= Problem =
All lines of the material should be given again exactly.

= Source data =
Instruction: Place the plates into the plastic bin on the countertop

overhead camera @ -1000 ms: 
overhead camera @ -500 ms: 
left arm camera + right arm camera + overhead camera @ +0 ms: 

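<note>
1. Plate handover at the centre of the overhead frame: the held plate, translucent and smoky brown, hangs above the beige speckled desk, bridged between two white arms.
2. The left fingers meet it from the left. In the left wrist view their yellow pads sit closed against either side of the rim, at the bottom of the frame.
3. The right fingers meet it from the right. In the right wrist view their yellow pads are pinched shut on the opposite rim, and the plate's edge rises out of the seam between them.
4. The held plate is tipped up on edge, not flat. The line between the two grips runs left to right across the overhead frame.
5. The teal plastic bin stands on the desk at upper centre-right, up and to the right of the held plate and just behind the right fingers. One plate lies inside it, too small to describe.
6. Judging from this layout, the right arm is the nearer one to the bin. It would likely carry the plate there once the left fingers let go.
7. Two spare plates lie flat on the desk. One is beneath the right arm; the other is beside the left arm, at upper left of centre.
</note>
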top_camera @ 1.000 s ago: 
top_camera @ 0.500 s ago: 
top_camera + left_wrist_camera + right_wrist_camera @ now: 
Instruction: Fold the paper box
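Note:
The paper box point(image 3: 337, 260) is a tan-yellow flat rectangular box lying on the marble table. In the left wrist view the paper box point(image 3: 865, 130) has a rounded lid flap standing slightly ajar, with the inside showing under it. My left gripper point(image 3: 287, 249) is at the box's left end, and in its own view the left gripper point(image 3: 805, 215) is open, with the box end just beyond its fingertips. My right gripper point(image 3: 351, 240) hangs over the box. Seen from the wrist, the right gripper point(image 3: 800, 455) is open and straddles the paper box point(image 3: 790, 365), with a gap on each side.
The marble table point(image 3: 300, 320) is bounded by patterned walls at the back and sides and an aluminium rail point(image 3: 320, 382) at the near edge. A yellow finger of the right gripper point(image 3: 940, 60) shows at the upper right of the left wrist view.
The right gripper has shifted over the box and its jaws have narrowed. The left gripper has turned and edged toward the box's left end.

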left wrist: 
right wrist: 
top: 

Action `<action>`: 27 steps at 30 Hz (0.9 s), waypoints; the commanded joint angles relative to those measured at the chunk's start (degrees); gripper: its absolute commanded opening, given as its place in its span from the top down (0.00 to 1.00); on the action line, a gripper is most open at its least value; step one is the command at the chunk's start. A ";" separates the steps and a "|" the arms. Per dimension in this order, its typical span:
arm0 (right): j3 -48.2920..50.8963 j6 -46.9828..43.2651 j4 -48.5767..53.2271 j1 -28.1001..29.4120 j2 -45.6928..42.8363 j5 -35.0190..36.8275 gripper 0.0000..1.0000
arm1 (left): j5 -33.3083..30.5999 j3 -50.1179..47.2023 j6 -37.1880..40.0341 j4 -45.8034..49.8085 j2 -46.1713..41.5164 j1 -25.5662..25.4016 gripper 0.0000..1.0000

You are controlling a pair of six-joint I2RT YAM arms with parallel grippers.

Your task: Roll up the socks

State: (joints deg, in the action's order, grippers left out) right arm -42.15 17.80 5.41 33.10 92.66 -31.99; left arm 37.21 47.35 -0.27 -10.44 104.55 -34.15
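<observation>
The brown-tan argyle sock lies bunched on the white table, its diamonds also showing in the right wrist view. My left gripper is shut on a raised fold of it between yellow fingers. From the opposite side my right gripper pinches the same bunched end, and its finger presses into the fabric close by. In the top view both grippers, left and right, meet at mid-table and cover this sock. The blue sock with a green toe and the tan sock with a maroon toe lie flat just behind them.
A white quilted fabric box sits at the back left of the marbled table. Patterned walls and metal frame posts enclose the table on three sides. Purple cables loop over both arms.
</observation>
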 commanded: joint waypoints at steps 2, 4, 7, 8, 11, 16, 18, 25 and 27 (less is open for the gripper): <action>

= Answer for the task =
Instruction: Place the plates into the plastic bin on the countertop

overhead camera @ -1000 ms: 
overhead camera @ -500 ms: 
left arm camera + right arm camera + overhead camera @ +0 ms: 

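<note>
1. Plate handover at the centre of the overhead frame: the held plate, translucent and smoky brown, hangs above the beige speckled desk, bridged between two white arms.
2. The left fingers meet it from the left. In the left wrist view their yellow pads sit closed against either side of the rim, at the bottom of the frame.
3. The right fingers meet it from the right. In the right wrist view their yellow pads are pinched shut on the opposite rim, and the plate's edge rises out of the seam between them.
4. The held plate is tipped up on edge, not flat. The line between the two grips runs left to right across the overhead frame.
5. The teal plastic bin stands on the desk at upper centre-right, up and to the right of the held plate and just behind the right fingers. One plate lies inside it, too small to describe.
6. Judging from this layout, the right arm is the nearer one to the bin. It would likely carry the plate there once the left fingers let go.
7. Two spare plates lie flat on the desk. One is beneath the right arm; the other is beside the left arm, at upper left of centre.
</note>
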top_camera @ 1.000 s ago: 
top_camera @ 0.500 s ago: 
top_camera + left_wrist_camera + right_wrist_camera @ now: 
Instruction: Fold the paper box
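Note:
The paper box point(image 3: 337, 260) is a tan-yellow flat rectangular box lying on the marble table. In the left wrist view the paper box point(image 3: 865, 130) has a rounded lid flap standing slightly ajar, with the inside showing under it. My left gripper point(image 3: 287, 249) is at the box's left end, and in its own view the left gripper point(image 3: 805, 215) is open, with the box end just beyond its fingertips. My right gripper point(image 3: 351, 240) hangs over the box. Seen from the wrist, the right gripper point(image 3: 800, 455) is open and straddles the paper box point(image 3: 790, 365), with a gap on each side.
The marble table point(image 3: 300, 320) is bounded by patterned walls at the back and sides and an aluminium rail point(image 3: 320, 382) at the near edge. A yellow finger of the right gripper point(image 3: 940, 60) shows at the upper right of the left wrist view.
The right gripper has shifted over the box and its jaws have narrowed. The left gripper has turned and edged toward the box's left end.
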
left wrist: 
right wrist: 
top: 

Action `<action>`: 27 steps at 30 Hz (0.9 s), waypoints; the commanded joint angles relative to those measured at the chunk's start (degrees); gripper: its absolute commanded opening, given as its place in its span from the top down (0.00 to 1.00); on the action line, a gripper is most open at its least value; step one is the command at the chunk's start. A ";" separates the steps and a "|" the arms. Per dimension in this order, its typical span:
arm0 (right): j3 -48.2920..50.8963 j6 -46.9828..43.2651 j4 -48.5767..53.2271 j1 -28.1001..29.4120 j2 -45.6928..42.8363 j5 -35.0190..36.8275 gripper 0.0000..1.0000
arm1 (left): j5 -33.3083..30.5999 j3 -50.1179..47.2023 j6 -37.1880..40.0341 j4 -45.8034..49.8085 j2 -46.1713..41.5164 j1 -25.5662..25.4016 gripper 0.0000..1.0000

You are controlling a pair of six-joint I2RT YAM arms with parallel grippers.

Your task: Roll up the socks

State: (joints deg, in the action's order, grippers left out) right arm -42.15 17.80 5.41 33.10 92.66 -31.99; left arm 37.21 47.35 -0.27 -10.44 104.55 -34.15
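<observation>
The brown-tan argyle sock lies bunched on the white table, its diamonds also showing in the right wrist view. My left gripper is shut on a raised fold of it between yellow fingers. From the opposite side my right gripper pinches the same bunched end, and its finger presses into the fabric close by. In the top view both grippers, left and right, meet at mid-table and cover this sock. The blue sock with a green toe and the tan sock with a maroon toe lie flat just behind them.
A white quilted fabric box sits at the back left of the marbled table. Patterned walls and metal frame posts enclose the table on three sides. Purple cables loop over both arms.
</observation>
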 commanded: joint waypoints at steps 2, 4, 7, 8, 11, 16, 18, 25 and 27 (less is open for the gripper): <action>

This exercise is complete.